With new ceiling, we’ve hit dead end

President Uhuru Kenyatta signs the Finance Bill 2019 into law at State House, Nairobi, on November 7, 2019. The passage of the law was a necessity and its main lesson for the citizen is that irresponsible borrowing and public investment in projects of vanity are costly. PHOTO | SAMUEL MIRING'U | NATION MEDIA GROUP

What you need to know:

  • Since the redemption of public debt in Kenya has raced above revenues and overall economic growth, there is, no doubt, immense payment pressure.
  • In support of the law, legislators argued that the Treasury would utilise the new resources to commercial debt with multilateral and concessionary debt.

Last week, the Senate passed a bill to allow for the adjustment of the debt ceiling to an unprecedented Sh9 trillion.

The National Assembly had passed the same legislative proposal a few weeks ago.

The arguments placed before Parliament was that the National Treasury required this adjustment to enable it to have greater scope for expanding the public debt.

However, during the debate before the Senate and the National Assembly, there was no convincing argument about why the limit was changed as a ratio of the gross domestic product (GDP) to the quantification in terms of Kenyan shillings.

What is clear is that Parliament has given the Executive, through the Treasury, a breather as the limit on public debt, which was at about 60 per cent of GDP, had been passed nearly a year ago.

JUSTIFICATION

To make sense of the new limit, which is stated in the direct monetary quantum, one would have to admit that the change from a ratio to a nominal figure is superficial.

The Sh9 trillion limit is still measurable in terms of its proportion to the overall national income.

The Sh9 trillion would be equivalent to about 100 per cent of GDP in June 2019 — meaning that the debt limit has been raised by about 40 percentage points because the existing debt is already at about Sh6.3 trillion.

The justification for the change from proportional measure to the specific shilling terms is not stated and would not be a meaningful difference.

In essence, the Executive managed to convince both Houses of Parliament to extend the debt that can be accrued and, by extension, approved future taxation.

This is because every approval of sovereign debt by Parliament is an explicit approval of taxation since debt is a non-discretionary budgetary item in Kenya’s budget tradition and constitutional architecture.

PAYMENT PRESSURE

Therefore, the summary for the taxpayer is that both arms of government bought about three more years of space to accumulate debt and committed the incomes of citizens to make payments thereof.

Since the redemption of public debt in Kenya has raced above revenues and overall economic growth, there is, no doubt, immense payment pressure.

This is not only evident in that government servicing of development expenditure has slowed at both the national and county levels but also there is a backlog of suppliers who are owed.

This pressure is evident and the government needed to relieve it by finding new avenues to borrow.

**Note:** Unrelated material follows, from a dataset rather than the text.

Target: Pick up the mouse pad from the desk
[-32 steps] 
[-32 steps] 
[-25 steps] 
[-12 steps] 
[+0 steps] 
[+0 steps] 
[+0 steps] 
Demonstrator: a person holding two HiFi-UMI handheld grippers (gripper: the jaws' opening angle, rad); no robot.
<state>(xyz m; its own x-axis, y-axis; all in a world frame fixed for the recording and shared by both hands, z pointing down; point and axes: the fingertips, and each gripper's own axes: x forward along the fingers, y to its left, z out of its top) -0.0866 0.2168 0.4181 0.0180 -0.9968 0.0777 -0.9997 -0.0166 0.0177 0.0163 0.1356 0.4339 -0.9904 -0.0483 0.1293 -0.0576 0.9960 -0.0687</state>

The only option the Treasury had was to ratchet up the debt ceiling and get that relief, albeit temporarily.

The debate in the Senate was far more extensive and explored the implications of this extension than in the National Assembly.

In the Senate, there was the proposal to amend the bill to create a Public Debt Council.

NO WAY OUT

The council’s roles would have been a replication of what the Treasury’s public debt management office does, which would have been a superfluous imposition.

But the proposal is a manifestation of the mistrust some senators have for the disclosure regime that the Treasury has adopted, and of the public debt register.

The discourse on the national debt and its management will be a key issue in economic policy for the medium term and this extension of the debt ceiling is not a solution to it.

Despite that, the Treasury will have an opportunity to utilise this space to reduce the fiscal pressure that engulfs the public sector.

In support of the law, legislators argued that the Treasury would utilise the new resources to commercial debt with multilateral and concessionary debt.

The suggestion here is that the Treasury would engage in arbitrage by retiring high-interest and short-tenure debt with lower-interest and longer-term borrowing from multilateral institutions.

While the Legislature did not get any enforceable commitment from the Treasury that this arbitrage will happen, this rationale is a reminder that there are no more options and financial tricks to resolve Kenya’s debt issue.

LESSONS

The passage of the law was a necessity and its main lesson for the citizen is that irresponsible borrowing and public investment in projects of vanity are costly because it reduces growth but also implies higher claims on future taxes.

For Parliament, it is one more illustration that the failure to exert sensible control on the public purse also ties its hands and limits its scope for reducing public spending.

For the Executive, and the President in particular, it is clear that the rosy views about Kenya’s economic maturity and high affinity for commercial loans and the Eurobonds were an error.

All the vanity in the public sector has cost the taxpayer even more.

Mr Owino is the executive director of the Institute of Economic Affairs-Kenya.